◆ **Exercise goal**
Look below for the line with "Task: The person" and the line with "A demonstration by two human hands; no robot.". Copy exactly those two lines and every line between, but not the pictures.

◆ **Data to process**
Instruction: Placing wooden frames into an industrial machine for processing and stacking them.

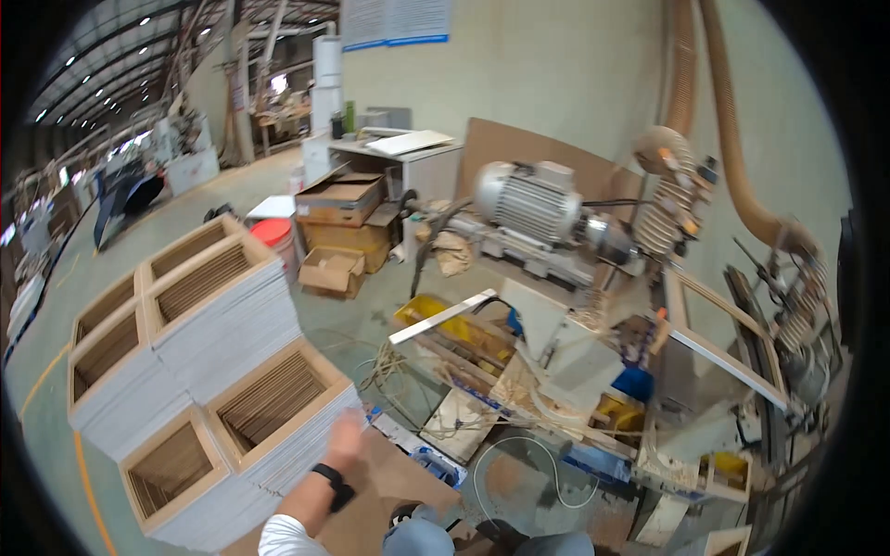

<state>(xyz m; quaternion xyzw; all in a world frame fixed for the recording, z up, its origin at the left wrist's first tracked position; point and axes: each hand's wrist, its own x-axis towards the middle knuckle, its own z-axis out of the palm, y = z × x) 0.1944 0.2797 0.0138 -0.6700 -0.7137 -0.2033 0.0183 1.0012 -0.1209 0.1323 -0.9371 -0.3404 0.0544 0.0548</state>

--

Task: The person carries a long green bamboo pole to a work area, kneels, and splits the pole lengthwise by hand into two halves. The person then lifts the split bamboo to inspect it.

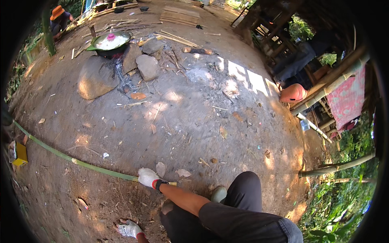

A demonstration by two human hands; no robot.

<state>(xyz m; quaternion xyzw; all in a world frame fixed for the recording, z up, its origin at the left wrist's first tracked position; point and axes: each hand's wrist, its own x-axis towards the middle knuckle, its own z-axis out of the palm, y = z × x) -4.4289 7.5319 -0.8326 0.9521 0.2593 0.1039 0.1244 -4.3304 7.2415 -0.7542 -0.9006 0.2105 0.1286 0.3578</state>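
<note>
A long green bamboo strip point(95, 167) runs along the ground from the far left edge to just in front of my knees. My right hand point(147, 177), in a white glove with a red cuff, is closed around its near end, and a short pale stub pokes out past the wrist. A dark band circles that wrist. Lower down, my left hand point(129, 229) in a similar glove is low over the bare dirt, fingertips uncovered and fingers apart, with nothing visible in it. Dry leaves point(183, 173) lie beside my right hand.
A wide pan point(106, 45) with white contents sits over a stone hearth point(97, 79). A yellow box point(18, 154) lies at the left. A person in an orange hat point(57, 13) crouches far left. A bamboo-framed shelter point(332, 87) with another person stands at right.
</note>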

◆ **Expected output**
Task: The person carries a long green bamboo pole to a work area, kneels, and splits the pole lengthwise by hand into two halves. The person then lifts the split bamboo to inspect it.


A demonstration by two human hands; no robot.

With that, the output is done.